これを「誤解」とする厚労省は改正法解釈上の留意点として、今年一月一四日付で全国自治体に通知文書を出している。
「『脳死を一律に人の死としたものではないか』との論議があったが、脳死が人の死であるのは、改正後においても改正前と同様、臓器移植に関する場合だけであり、一般の医療現場で一律に脳死を人の死とするものではない、というものであるので、十分留意の上、関係者への周知、広報に当たっては、配意をお願いしたい」
しかし、あわてて出したこの文書は詭弁にすぎず、混乱を深めるだけであった。すでに厚労省は、実質、小児から大人まで全ての国民が、脳死判定、臓器提供の対象となりうる「脳死は人の死とする」と解釈できうる指針を打ち出していたのだから。
ところで、実施にあたって国が詳しい指針(ガイドライン)をまとめたのが六月二五日。改正臓器移植法の施行日まで、実施一カ月を切っていた。国(厚労省)が自治体の担当者を集めて、説明会を開いたのが七月一五日。これは臓器提供普及のお願いのようなものだったという。実施日直前に、当事者たちを集めての説明会とは、まるで一夜漬けのようなものである。主催が臓器あっせん業の日本臓器移植ネットワークというのも「はじめに提供ありき」である。 ある救命救急センター長は「ガイドライン」の位置づけとその意味について疑問を呈していた。ともあれ、ガイドラインに従って説明は進められた。手順はこうだ。

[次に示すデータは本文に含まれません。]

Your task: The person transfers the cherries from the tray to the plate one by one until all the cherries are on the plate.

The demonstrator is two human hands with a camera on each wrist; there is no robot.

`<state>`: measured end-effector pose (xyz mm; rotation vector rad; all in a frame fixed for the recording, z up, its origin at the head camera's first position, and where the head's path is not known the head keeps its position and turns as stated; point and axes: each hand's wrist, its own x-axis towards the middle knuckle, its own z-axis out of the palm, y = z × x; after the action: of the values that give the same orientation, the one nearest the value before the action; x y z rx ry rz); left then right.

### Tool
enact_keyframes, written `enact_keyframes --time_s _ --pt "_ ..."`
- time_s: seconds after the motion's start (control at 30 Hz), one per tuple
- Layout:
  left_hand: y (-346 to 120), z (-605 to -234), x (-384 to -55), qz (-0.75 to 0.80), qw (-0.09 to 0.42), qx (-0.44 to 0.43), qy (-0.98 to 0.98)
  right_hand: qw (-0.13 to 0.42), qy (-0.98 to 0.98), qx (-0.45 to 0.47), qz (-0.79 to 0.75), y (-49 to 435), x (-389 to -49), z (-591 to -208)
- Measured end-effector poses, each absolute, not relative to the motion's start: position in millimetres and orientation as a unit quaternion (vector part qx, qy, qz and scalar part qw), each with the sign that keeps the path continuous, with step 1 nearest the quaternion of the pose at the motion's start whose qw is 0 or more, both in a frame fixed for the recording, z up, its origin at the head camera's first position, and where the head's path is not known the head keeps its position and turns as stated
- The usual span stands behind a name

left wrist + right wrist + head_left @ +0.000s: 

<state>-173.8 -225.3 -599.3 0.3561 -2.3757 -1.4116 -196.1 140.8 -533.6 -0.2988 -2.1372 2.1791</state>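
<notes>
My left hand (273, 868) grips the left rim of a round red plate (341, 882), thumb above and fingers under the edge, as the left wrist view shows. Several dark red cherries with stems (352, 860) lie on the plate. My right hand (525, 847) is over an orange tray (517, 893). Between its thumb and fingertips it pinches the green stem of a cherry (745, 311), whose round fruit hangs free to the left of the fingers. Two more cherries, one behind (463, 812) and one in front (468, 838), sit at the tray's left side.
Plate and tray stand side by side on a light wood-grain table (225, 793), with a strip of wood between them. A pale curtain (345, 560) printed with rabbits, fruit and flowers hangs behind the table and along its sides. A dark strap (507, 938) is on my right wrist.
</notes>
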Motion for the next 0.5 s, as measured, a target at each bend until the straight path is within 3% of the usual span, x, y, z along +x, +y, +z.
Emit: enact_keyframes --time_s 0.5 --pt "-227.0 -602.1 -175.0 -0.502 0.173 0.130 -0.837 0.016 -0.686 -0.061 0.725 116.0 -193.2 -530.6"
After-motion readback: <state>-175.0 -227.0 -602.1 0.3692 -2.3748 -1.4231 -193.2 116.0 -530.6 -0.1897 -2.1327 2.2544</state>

救命救急センターに頭部外傷の瀕死の患者が搬送されてくる。緊急手術などあらゆる治療を施しても、脳死状態に陥った。患者は「脳死判定・臓器提供」に対して何の意思表示もしていなかった。主治医の判断で家族に「脳死判定と臓器提供」の話を持ちかける。家族が承諾すればネットワークに連絡し、移植コーディネーターを呼ぶ。詳しい話はコーディネーターが行なう。
現在、ネットワーク所属のコーディネーターは全国に二五人。国の資格をもっているわけではない。日本移植学会の希望的推計の如く、臓器提供がいっきに増加すればパンク状態になる。その位置づけや資格などについて二〇年来論議されてきたが立ち消えになったままだ。一連の作業は、救命に徹する現場の医師にとっては煩雑きわまりなく、本来の「いのちを救う」という仕事に支障をきたすと危惧する声も多い。まして小児の脳死は限られた施設でしか診ていない。ガイドラインでは二回目の判定は二四時間後、果たしてそこで生死を区切れるのか。回復力の高い小児の判定は難しい。長期脳死者の症例も小児が多い。
この日論議が集中したのもこの問題だった。都の調査ではすでに実施可能という施設は約一%。小児科医も救急医も不足している。WHO(世界保健機関)のイスタンブール宣言(渡航移植の禁止など)の誤解を楯に政治的決着を急いだ決定は、過酷な医療現場にさらに負担を押しつけることになる。